[Exercise prompt]
Copy out every line of the data exactly; do not include the images.

╭─ Available data

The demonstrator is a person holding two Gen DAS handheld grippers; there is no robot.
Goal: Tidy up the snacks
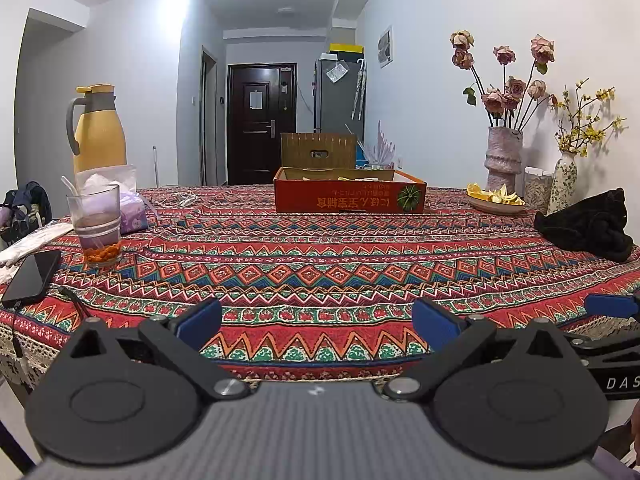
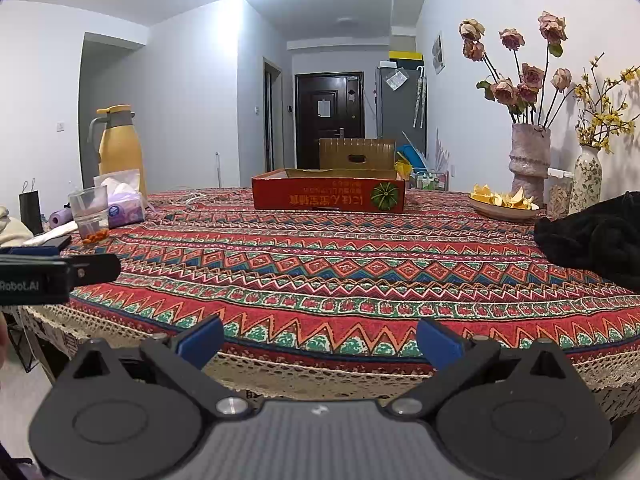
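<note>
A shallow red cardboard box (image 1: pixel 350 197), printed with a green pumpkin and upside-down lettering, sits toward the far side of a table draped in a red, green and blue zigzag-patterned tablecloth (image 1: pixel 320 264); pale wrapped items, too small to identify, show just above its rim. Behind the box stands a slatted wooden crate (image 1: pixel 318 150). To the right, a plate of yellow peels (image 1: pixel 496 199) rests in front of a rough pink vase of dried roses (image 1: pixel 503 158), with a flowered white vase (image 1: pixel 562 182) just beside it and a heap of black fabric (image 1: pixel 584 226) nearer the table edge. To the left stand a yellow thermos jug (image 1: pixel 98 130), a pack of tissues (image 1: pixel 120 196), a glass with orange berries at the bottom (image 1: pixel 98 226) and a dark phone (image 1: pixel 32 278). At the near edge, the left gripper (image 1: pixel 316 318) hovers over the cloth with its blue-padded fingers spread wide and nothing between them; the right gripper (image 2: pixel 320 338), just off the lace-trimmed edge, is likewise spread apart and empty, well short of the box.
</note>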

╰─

[Completed exercise]
The demonstrator is a person holding two Gen DAS handheld grippers; there is no robot.
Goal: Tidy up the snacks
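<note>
A shallow red cardboard box (image 1: pixel 350 197), printed with a green pumpkin and upside-down lettering, sits toward the far side of a table draped in a red, green and blue zigzag-patterned tablecloth (image 1: pixel 320 264); pale wrapped items, too small to identify, show just above its rim. Behind the box stands a slatted wooden crate (image 1: pixel 318 150). To the right, a plate of yellow peels (image 1: pixel 496 199) rests in front of a rough pink vase of dried roses (image 1: pixel 503 158), with a flowered white vase (image 1: pixel 562 182) just beside it and a heap of black fabric (image 1: pixel 584 226) nearer the table edge. To the left stand a yellow thermos jug (image 1: pixel 98 130), a pack of tissues (image 1: pixel 120 196), a glass with orange berries at the bottom (image 1: pixel 98 226) and a dark phone (image 1: pixel 32 278). At the near edge, the left gripper (image 1: pixel 316 318) hovers over the cloth with its blue-padded fingers spread wide and nothing between them; the right gripper (image 2: pixel 320 338), just off the lace-trimmed edge, is likewise spread apart and empty, well short of the box.
</note>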

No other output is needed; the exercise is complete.